International Institute of Air and Space Law
- The institution's logo.
- Founder: Professor Henri Wassenbergh
- Established: 1985
- Mission: contribute to the development of aviation and space law
- Director: Prof. Dr. Steven Truxal
- Staff: Five
- Location: Leiden, Netherlands
- Coordinates: 52°09′23″N 4°29′26″E﻿ / ﻿52.15632°N 4.49058°E
- Website: http://law.leiden.edu/organisation/publiclaw/iiasl/

= International Institute of Air and Space Law =

The International Institute of Air and Space Law (IIASL) is a leading research and teaching institution. It specialises in legal and policy issues for aviation and space activities.
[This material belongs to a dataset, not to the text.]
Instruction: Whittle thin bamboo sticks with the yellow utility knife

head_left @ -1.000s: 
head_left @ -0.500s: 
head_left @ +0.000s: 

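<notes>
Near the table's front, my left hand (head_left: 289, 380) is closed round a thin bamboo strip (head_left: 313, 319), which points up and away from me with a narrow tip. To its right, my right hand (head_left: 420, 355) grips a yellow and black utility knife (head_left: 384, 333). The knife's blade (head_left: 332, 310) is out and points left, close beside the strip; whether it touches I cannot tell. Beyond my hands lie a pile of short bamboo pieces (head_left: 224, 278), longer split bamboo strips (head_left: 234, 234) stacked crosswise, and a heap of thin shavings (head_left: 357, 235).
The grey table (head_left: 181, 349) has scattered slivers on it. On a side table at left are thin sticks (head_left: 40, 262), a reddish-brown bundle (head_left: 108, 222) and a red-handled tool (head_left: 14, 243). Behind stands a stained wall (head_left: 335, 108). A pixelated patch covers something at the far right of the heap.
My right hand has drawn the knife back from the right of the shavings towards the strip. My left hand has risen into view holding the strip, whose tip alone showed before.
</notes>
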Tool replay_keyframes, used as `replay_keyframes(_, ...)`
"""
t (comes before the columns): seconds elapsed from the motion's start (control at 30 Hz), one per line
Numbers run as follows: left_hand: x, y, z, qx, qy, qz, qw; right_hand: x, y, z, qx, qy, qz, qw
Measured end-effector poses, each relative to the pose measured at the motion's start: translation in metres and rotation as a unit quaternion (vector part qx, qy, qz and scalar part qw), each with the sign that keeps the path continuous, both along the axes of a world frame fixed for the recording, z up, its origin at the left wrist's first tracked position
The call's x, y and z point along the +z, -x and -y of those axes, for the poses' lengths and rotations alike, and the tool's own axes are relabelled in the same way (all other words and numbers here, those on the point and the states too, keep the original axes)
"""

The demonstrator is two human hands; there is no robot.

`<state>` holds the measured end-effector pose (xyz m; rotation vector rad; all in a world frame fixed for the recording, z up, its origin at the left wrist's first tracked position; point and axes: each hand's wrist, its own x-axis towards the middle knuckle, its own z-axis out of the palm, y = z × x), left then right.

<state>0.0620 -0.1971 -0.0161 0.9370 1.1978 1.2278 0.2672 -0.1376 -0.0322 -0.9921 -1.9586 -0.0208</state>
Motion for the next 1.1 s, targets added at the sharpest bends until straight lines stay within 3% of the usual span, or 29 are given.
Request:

It forms part of the Leiden Law School at Leiden University.

The institute co-operates with many sister institutions and maintains contact with national and international organisations throughout the world.

It is guided by an International Advisory Board populated by people professionally involved with the development of aviation and space-related activities who meet at least once per year.

It organises courses and conferences on all aspects of aviation and space law and policy.

==History==
The first professor appointed to teach air law was Daniel Goedhuis in 1938. A chair in air law was created in 1947 and extended to space law in 1961. Professor Goedhuis held it until 1977. His successor Professor Henri Wassenbergh was the catalyst for the creation of the current institute.

The institute held its Silver Jubilee in August 2011

==Purpose==
The purpose of the institute is to contribute to the development of aviation and space law and related policy by conducting and promoting research and teaching at university level.

==Facilities==
The Institute possesses a modern library.